The Statistics and Biology of Species-Area Relationship (Connor and McCoy 1979)



The Statistics and Biology of the Species-Area Relationship (Connor and McCoy 1979) cited 2,376 times

Commentary by Brian A. Maurer (1954-2018)

  • co-founded the discipline of macroecology in the famous 1989 Science article (Macroecology: The Division of Food and Space Among Species on Continents)
  • director for statistical training and consulting at Michigan State University
  • 69 peer-reviewed publications and 2 books (Geographical Population Analysis: Tools for the Analysis of Biodiversity 1994; Untangling Ecological Complexity: The Macroscopic Perspective 1999)
  • professor and mentor of undergraduates, grad students, and postdocs 
  • talented singer, songwriter, guitarist
Education: 
  • BS in Zoology (Brigham Young University,1977)
  • M.S. Wildlife Management (1980, West Virginia UniversityThesis Topic:  Avian foraging and habitat structure.) 
  • M.S. Statistics (1982, University of ArizonaThesis Topic:  Repeated measures in bioassay.) 
  • Ph.D Major Wildlife Ecology, Minor EEB (1984, University of ArizonaDissertation Topic:  Environmental heterogeneity and avian community structure.)

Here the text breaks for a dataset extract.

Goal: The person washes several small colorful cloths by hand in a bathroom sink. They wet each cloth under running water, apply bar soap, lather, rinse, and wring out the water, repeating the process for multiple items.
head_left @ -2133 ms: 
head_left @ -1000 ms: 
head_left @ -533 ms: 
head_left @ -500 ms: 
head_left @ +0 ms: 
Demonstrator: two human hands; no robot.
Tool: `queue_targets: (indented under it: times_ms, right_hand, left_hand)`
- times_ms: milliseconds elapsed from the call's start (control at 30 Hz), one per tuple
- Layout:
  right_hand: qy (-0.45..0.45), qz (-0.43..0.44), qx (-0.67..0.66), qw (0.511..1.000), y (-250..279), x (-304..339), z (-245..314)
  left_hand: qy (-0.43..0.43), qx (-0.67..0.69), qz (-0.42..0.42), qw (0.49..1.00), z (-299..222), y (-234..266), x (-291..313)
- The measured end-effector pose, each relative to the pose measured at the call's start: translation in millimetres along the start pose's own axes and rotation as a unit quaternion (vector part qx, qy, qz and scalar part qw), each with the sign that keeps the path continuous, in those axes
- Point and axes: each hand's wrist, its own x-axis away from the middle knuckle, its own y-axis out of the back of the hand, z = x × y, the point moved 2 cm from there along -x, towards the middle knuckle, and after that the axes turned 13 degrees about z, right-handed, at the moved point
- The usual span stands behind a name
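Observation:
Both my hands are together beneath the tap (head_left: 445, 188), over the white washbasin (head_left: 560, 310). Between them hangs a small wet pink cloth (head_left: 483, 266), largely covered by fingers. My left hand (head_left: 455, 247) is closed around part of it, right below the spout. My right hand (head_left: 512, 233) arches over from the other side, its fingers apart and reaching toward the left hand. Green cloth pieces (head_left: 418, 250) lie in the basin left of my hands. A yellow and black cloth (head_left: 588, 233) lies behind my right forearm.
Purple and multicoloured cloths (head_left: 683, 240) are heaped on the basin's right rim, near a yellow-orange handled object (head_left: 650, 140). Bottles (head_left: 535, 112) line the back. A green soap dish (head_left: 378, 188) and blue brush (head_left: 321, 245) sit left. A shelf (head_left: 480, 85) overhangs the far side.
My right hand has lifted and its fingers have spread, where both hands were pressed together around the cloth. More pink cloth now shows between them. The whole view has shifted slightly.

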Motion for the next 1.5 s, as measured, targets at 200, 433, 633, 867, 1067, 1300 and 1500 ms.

    Career:  1984-1986 postdoc University of Arizona with Jim Brown; 1986-1999 professor in Zoology, Bringham Young University; 1988 Visiting Scientist, Lanzhou University, China;  1994-1995 research associate in community ecology, Museum of Natural History at University of Kansas; 1997 distinguished researcher in residence, Mountain Research Center at Montana State University; 1999-2018 professor department of fisheries and wildlife at Michigan State University; 2012-2018 director for statistical training and consulting at Michigan State University

    Main Authors:


    Edward F Connor (left): plant- insect interactions, population ecology, quantitative ecology, biogeography, macroecology
    Professor in Biology Department at San Francisco State University

    Earl D McCoy (right): biogeography, biostatistics, conservation, restoration 
    Ph.D., Florida State University, 1977
    Professor at University of South Florida


    Paper Notes

    History: Continuation off of work from Frank Preston (1948) who first described number of species in a community to be a log-normal distribution which later arrived at relation of power relation between species number and area.
           ---> Then was used for MacArthur and Wilson's "equilibrium theory of island biogeography" (species number is a dynamic result fo immigration or extinction or a combination of both)
    Conceptual figure of equilibrium theory of equilibrium theory of
     island biogeography

           ---> Also was accepted at the time that number of species increased with area  and that number of species in a taxa increase with decreasing latitude. 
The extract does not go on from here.